Provided data ::
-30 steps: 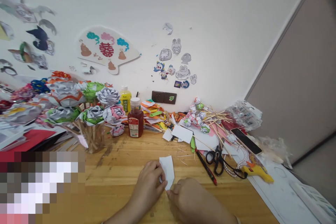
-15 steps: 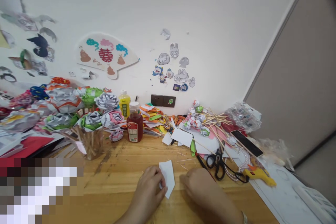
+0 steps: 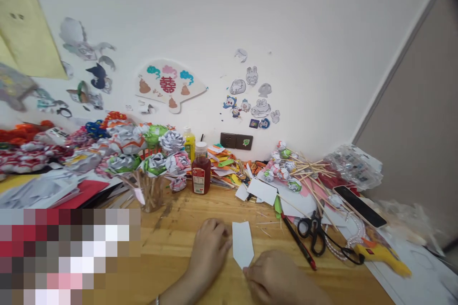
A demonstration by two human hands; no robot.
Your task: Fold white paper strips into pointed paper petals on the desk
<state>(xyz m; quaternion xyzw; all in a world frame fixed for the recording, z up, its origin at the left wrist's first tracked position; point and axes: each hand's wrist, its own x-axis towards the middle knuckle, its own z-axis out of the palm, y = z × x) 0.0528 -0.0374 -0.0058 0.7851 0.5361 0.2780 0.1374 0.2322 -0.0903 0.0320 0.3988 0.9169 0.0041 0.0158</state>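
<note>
Yellow bottle (image 3: 188, 141): partly hidden behind jar (image 3: 201, 176)
Yellow sheet (image 3: 32, 38), up-left of jar: cut off by edge
Patch (image 3: 64, 257), front-left of jar: pixelated
Right hand (image 3: 270, 271), front-right of jar: most fingers hidden

On the wooden table (image 3: 179, 243), a white paper piece (image 3: 243, 244) is laid, its pointed end toward 6 o'clock. Relative to it, the left hand (image 3: 213, 248) is positioned just beside, at 9 o'clock; the pointed end is touched by the right hand (image 3: 272, 272) from 4 o'clock. Black scissors (image 3: 315, 222) are placed at 3 o'clock, paper flowers (image 3: 154, 164) at 10 o'clock.
</note>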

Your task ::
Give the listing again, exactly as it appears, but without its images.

Result for this exercise ::
-30 steps: 
-15 steps: 
+0 steps: 
A demonstration by two human hands; no robot.
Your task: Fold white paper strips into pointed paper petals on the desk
<state>(xyz m; quaternion xyzw; all in a world frame fixed for the recording, z up, its origin at the left wrist's first tracked position; point and axes: each hand's wrist, its own x-axis towards the middle knuckle, its own z-axis out of the palm, y = z × x) 0.0528 -0.0374 -0.0058 0.7851 0.5361 0.2780 0.1374 0.2322 -0.0903 0.0320 0.3988 0.9169 0.0041 0.0158</state>
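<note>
Yellow bottle (image 3: 188, 141): partly hidden behind jar (image 3: 201, 176)
Yellow sheet (image 3: 32, 38), up-left of jar: cut off by edge
Patch (image 3: 64, 257), front-left of jar: pixelated
Right hand (image 3: 270, 271), front-right of jar: most fingers hidden

On the wooden table (image 3: 179, 243), a white paper piece (image 3: 243, 244) is laid, its pointed end toward 6 o'clock. Relative to it, the left hand (image 3: 213, 248) is positioned just beside, at 9 o'clock; the pointed end is touched by the right hand (image 3: 272, 272) from 4 o'clock. Black scissors (image 3: 315, 222) are placed at 3 o'clock, paper flowers (image 3: 154, 164) at 10 o'clock.
</note>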

Nothing more remains in this exercise.